Like, well, probably everyone, I started listening to Extreme with their 1990 Pornograffiti album and stopped again with 1992’s III Sides to Every Story. So, when I saw their self-titled debut album on the list for albums that turn 30 this year, I took the chance to go back to the one I missed out on.



And it’s a surprisingly good album. Nothing groundbreaking but definitely listenable and a strong debut for the Boston-based funk-metal band. Little Girls, which opens the album, has a blues-y edge with a cracking harmonica, Wind Me Up is very Rush-concepty sounding, Kid Ego ramps up the hair metal to sound like Bon Jovi and Watching Waiting is a “wave your lighters in the air” ballad with a hooky anthemic chorus. The intro of Mutha, apart from the annoying crying kid, is an amazing exercise in Bettencourt’s guitar over-indulgence, but beautifully done, and then it drops down to thump along as pretty much 1970s glam; clean, melodic, harmonic and very singable. Teacher’s Pet ups the percussion to Aerosmith levels and Big Boys Don’t Cry showcases the power of lead singer Gary Cherone’s vocal. He reminded me a lot of Diamond Dave (David Lee Roth) here and, in my book, that’s a huge compliment. More guitar picking starts Smoke Signals and it's this track, more than any other track on the album for me, highlights the syncopated funk that the band became known for, which continues in Flesh n Blood, even daring to add in a bit of slap bass that Mark King would have been proud of. Rock a Bye Bye is indeed lullaby-like at the start, complete with violins and piano, and uses lyrics from the nursery rhyme before the epic and thunderous guitar solo kicks in. The final track on the album, though, is the only one that I actually recognised from back in the day, and that was as part of the Bill and Ted soundtrack, with Do You Want To Play.

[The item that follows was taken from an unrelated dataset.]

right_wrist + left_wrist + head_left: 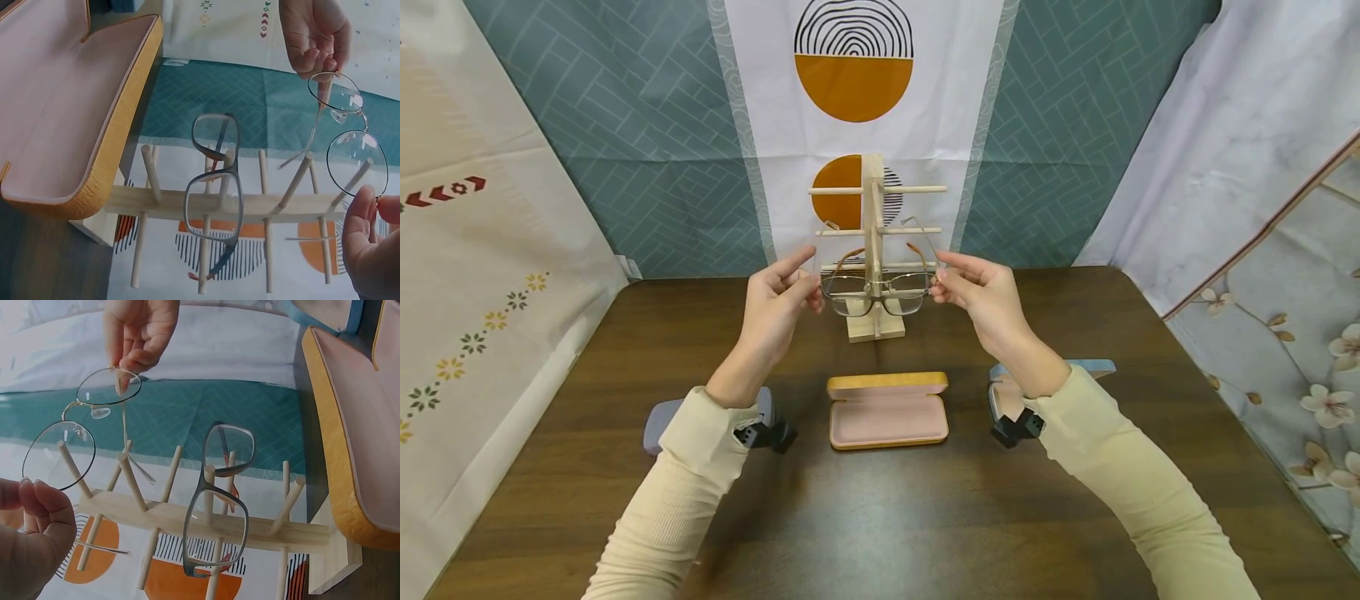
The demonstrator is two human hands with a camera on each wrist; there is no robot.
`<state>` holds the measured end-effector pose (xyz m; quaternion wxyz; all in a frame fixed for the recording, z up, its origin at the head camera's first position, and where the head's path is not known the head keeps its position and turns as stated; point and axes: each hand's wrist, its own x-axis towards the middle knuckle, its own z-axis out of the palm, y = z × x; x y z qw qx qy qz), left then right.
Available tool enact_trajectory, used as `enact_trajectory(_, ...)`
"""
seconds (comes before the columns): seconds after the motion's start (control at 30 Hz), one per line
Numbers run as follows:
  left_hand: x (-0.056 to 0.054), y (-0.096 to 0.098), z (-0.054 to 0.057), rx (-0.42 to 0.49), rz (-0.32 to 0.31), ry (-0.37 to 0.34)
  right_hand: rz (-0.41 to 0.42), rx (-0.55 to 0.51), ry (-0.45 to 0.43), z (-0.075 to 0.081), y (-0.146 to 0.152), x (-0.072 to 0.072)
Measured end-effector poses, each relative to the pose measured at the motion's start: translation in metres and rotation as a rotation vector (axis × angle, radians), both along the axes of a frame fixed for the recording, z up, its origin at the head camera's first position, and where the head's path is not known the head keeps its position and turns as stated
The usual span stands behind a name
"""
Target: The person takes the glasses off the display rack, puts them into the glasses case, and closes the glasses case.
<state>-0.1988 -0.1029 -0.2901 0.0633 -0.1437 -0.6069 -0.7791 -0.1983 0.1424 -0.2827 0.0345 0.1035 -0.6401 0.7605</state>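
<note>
Both hands hold a pair of thin-rimmed round glasses (69, 407) in front of a wooden display rack (872, 179). My left hand (775, 304) pinches the glasses at their left side; my right hand (985, 296) pinches the right side. The temples are unfolded and point toward the rack. In the right wrist view the clear lenses (356, 164) are apart from the rack's pegs. Lower on the rack hangs a second pair, dark-framed glasses (231, 169) with orange-brown temple tips. From the head view the two pairs overlap.
An orange glasses case (887, 383) with pink lining lies open on the dark wooden table (880, 517), in front of the rack. A blue case (1093, 367) is partly hidden behind the right forearm, a grey-blue case (660, 421) behind the left. Patterned cloths (625, 125) hang around the table.
</note>
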Motion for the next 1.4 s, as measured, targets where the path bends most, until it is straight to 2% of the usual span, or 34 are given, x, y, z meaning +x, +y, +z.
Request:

In fact, I didn’t put it together in my head until this point that all the tracks on this album were childhood related. That would explain the annoying kids voices I kept hearing throughout several of the songs but if this theme choice was intentional because it was their debut album or for some other reason I don’t know. What I do know though is that this is a solid start for a band whose music I would drift away from in a few years’ time. Whether that drift is maybe my oversight more than their music changing too much, remains to be seen. I may have to revisit some of their later albums to find out.